**Problem description**: All lines from the one containing "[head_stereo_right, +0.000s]" through the last line of the listing should be given again exactly, with no pictures.

**Recorded data**:
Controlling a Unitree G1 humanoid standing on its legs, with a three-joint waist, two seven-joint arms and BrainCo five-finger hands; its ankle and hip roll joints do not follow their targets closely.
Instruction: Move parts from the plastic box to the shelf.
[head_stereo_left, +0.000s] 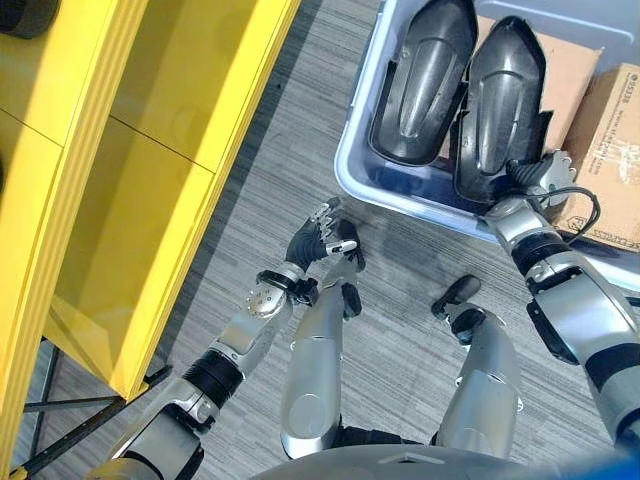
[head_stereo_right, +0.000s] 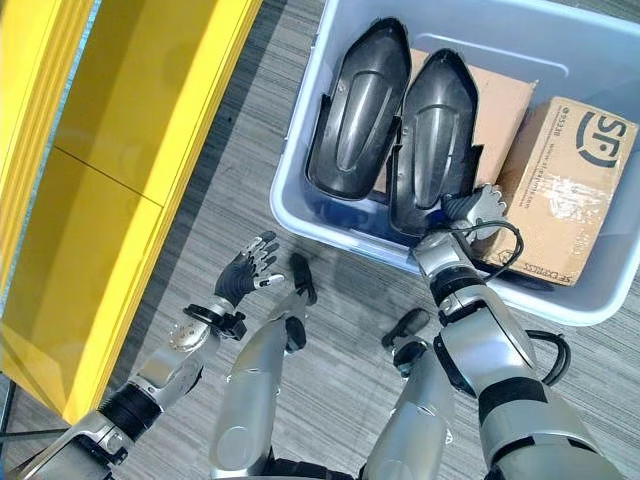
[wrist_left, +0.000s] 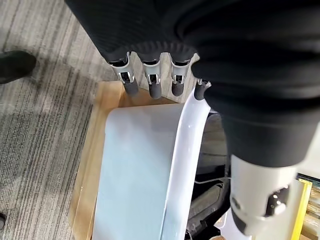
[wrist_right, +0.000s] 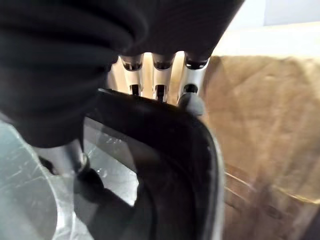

**Your response**:
[head_stereo_right, +0.000s] 
[wrist_left, +0.000s] 
[wrist_right, +0.000s] 

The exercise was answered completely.